▶ DESCRIPTION OF THE TASK
The response should consist of the data below, copied exactly, with no pictures in it.

▶ DATA SEGMENT
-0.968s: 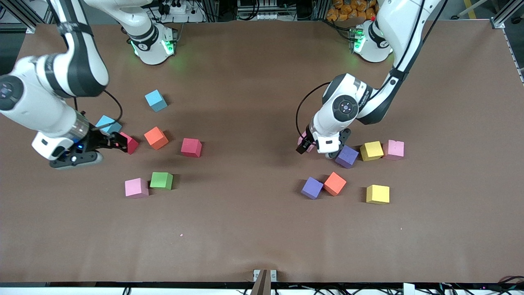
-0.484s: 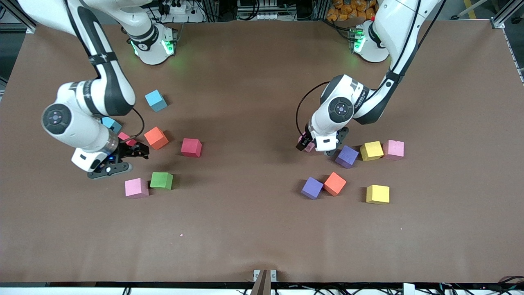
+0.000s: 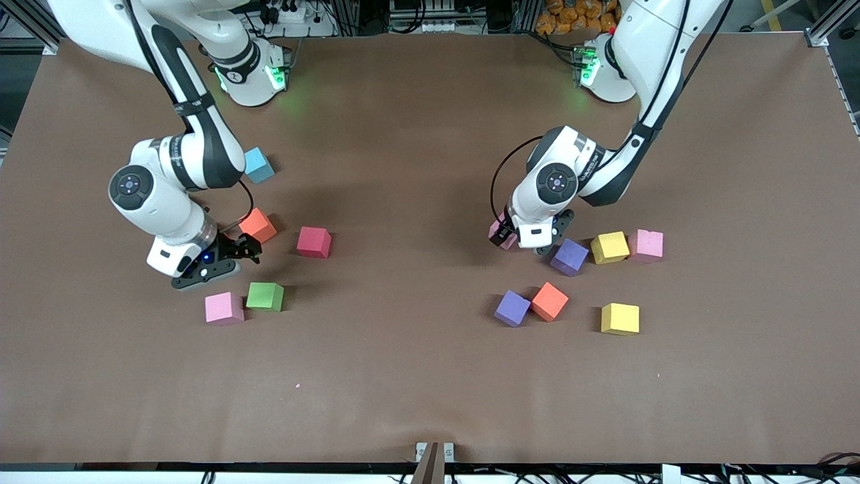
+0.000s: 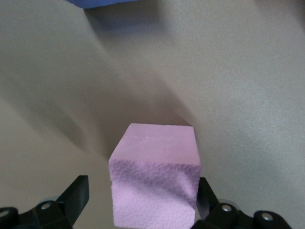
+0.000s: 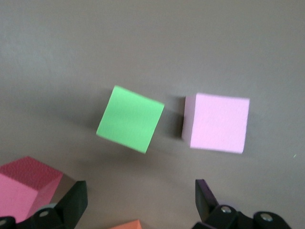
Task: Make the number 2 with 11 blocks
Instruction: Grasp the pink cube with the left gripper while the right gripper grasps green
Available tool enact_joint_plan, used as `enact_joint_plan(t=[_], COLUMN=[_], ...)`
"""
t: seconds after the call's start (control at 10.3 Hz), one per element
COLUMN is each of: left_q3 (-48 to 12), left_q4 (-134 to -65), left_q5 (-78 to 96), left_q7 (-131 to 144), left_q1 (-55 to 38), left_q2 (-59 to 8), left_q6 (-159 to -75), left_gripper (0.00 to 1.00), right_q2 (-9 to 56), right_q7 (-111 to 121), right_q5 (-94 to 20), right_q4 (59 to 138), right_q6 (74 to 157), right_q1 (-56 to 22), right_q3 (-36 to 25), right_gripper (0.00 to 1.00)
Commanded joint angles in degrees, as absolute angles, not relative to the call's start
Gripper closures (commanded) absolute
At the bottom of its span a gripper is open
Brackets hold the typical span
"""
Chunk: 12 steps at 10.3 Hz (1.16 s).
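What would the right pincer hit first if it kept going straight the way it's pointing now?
Probably bare table. The right pincer stands open and empty, aimed between the green block and a pink block; neither sits squarely in its line, though depth is unclear.

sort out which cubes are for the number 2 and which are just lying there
For the job: pink cubes, red cube, orange cubes, purple cubes, green cube, yellow cubes.
Lying about: light-blue cube; maybe one yellow.

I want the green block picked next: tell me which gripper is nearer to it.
Right. The right gripper is open above the table beside the orange block, close to the green block. The left gripper is at a pink block, toward the left arm's end of the table.
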State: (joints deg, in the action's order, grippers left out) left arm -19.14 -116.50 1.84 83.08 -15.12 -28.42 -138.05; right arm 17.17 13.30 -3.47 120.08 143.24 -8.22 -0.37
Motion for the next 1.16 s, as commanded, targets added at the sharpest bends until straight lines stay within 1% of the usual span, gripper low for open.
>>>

▶ TASK RESULT
-0.968s: 
-0.484s: 
+0.000s: 
+0.000s: 
+0.000s: 
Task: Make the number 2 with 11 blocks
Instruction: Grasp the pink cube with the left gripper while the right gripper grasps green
Available tool enact_joint_plan, used as `enact_joint_plan(t=[_], COLUMN=[_], ...)`
"""
t: seconds after the call's start (control at 10.3 Hz), one per element
COLUMN is each of: left_q3 (-48 to 12), left_q4 (-134 to -65), left_q5 (-78 to 96), left_q7 (-131 to 144), left_q1 (-55 to 38), left_q2 (-59 to 8), left_q6 (-159 to -75), left_gripper (0.00 to 1.00), right_q2 (-9 to 56), right_q7 (-111 to 121), right_q5 (-94 to 20), right_q4 (59 to 138), right_q6 (74 to 157), right_q1 (-56 to 22), right_q3 (-36 to 25), right_gripper (0.00 to 1.00)
Commanded joint angles in degrees, as absolute angles, not relative to the call's start
Gripper closures (commanded) absolute
At the bottom of its span a gripper is open
Brackets hold the typical span
"""
Chunk: 12 steps at 10.3 Hz (1.16 s).
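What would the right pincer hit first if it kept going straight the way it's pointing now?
Probably bare table. The right pincer stands open and empty, aimed between the green block and a pink block; neither sits squarely in its line, though depth is unclear.

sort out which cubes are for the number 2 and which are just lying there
For the job: pink cubes, red cube, orange cubes, purple cubes, green cube, yellow cubes.
Lying about: light-blue cube; maybe one yellow.

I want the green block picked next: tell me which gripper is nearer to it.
Right. The right gripper is open above the table beside the orange block, close to the green block. The left gripper is at a pink block, toward the left arm's end of the table.
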State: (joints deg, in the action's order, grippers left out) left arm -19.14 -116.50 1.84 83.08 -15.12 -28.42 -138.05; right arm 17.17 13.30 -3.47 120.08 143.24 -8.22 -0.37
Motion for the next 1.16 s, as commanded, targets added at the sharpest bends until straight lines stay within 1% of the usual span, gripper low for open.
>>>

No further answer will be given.